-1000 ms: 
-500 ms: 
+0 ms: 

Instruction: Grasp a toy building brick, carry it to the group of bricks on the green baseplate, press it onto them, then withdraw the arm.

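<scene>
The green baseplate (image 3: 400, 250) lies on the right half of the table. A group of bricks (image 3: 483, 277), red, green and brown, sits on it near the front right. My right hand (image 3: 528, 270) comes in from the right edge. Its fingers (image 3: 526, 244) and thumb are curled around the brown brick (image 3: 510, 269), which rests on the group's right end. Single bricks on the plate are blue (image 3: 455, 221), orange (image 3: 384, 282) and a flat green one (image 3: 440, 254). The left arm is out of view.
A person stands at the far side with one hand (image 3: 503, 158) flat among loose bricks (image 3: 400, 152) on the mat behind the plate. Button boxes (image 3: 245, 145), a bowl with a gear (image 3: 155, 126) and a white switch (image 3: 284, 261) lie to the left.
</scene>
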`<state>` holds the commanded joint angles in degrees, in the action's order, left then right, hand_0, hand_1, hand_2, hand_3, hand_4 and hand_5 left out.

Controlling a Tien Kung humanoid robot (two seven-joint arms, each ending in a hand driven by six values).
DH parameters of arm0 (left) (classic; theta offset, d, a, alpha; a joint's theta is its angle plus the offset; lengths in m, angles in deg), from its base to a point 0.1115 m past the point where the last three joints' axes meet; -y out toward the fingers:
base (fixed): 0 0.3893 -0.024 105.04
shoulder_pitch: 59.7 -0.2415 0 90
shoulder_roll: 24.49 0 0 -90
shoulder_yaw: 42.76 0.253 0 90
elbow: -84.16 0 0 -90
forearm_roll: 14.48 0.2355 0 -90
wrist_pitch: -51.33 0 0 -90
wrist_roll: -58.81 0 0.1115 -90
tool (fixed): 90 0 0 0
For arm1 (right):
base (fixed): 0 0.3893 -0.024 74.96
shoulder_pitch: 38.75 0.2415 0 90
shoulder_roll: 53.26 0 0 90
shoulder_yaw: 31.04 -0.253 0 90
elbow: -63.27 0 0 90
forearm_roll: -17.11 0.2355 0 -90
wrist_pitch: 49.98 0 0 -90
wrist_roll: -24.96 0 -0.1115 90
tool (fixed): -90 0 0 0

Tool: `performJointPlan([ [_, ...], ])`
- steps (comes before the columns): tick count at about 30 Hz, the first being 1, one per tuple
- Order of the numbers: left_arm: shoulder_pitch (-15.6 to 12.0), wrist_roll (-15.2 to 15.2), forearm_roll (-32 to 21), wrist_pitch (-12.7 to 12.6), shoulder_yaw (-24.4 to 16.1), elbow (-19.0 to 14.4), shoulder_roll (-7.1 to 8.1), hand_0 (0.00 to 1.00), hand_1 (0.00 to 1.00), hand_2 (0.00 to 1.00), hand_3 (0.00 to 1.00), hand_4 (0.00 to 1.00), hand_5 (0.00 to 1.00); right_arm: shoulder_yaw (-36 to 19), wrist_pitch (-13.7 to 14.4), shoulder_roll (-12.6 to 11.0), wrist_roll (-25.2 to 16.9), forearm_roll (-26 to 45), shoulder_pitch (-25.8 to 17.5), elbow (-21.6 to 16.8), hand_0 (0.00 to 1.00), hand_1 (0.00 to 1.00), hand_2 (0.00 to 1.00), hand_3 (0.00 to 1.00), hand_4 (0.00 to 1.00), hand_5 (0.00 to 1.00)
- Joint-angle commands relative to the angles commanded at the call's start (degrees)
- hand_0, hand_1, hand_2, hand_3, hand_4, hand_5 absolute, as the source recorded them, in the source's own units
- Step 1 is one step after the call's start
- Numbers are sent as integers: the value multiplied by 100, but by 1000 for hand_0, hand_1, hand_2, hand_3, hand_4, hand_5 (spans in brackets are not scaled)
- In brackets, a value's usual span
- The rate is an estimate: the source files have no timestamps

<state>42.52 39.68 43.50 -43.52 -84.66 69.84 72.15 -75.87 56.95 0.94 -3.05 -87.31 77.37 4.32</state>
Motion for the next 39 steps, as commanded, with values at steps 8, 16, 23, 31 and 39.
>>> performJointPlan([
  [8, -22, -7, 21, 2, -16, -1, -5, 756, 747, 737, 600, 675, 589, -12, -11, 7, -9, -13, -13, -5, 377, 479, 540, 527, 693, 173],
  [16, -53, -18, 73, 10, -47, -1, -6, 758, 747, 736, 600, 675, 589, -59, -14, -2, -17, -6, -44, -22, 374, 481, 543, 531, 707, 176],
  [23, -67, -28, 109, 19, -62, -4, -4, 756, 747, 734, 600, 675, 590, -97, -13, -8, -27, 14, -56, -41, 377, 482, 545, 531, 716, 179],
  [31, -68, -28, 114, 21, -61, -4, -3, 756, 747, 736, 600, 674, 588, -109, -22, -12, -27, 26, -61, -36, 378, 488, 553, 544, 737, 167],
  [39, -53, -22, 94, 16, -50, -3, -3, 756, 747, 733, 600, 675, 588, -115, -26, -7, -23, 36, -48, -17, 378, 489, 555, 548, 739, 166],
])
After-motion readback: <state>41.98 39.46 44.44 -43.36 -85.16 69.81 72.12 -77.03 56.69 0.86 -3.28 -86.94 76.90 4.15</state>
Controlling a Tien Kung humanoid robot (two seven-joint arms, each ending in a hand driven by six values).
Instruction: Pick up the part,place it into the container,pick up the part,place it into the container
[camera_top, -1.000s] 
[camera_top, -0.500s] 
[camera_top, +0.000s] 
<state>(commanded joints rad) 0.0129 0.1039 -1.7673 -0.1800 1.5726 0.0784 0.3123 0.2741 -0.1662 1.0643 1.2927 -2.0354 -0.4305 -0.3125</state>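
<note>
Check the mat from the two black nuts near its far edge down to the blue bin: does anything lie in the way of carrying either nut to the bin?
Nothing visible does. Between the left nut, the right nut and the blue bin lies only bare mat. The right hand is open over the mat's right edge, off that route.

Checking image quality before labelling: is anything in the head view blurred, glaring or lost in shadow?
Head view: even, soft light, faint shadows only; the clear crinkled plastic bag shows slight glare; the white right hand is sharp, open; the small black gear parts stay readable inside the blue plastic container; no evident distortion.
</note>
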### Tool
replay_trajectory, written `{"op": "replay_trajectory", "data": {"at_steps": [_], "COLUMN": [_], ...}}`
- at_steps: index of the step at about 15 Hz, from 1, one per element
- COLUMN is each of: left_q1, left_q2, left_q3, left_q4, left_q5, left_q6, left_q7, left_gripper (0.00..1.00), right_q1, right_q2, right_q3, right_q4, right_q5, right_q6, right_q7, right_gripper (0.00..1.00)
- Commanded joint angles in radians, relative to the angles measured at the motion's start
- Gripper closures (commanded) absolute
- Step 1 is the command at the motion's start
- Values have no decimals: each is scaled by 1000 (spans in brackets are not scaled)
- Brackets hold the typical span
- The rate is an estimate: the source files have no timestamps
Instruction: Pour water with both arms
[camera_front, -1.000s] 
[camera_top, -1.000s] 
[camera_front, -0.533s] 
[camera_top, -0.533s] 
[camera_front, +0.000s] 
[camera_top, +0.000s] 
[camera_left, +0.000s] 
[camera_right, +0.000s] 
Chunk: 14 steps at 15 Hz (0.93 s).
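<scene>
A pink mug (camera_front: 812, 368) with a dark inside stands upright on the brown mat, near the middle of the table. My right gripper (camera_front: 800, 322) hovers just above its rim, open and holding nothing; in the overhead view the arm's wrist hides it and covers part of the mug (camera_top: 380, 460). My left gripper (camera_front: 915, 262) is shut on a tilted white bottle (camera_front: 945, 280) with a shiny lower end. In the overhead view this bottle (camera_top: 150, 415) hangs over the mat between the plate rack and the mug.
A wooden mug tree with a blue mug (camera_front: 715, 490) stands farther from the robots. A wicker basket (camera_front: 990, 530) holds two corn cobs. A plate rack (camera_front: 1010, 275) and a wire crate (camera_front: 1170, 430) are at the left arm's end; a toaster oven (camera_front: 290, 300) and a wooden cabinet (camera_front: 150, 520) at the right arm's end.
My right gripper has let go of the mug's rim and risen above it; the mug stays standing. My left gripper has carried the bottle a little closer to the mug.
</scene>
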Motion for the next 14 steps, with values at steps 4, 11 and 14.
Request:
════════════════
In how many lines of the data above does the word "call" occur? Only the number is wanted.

_Answer for the task_: 2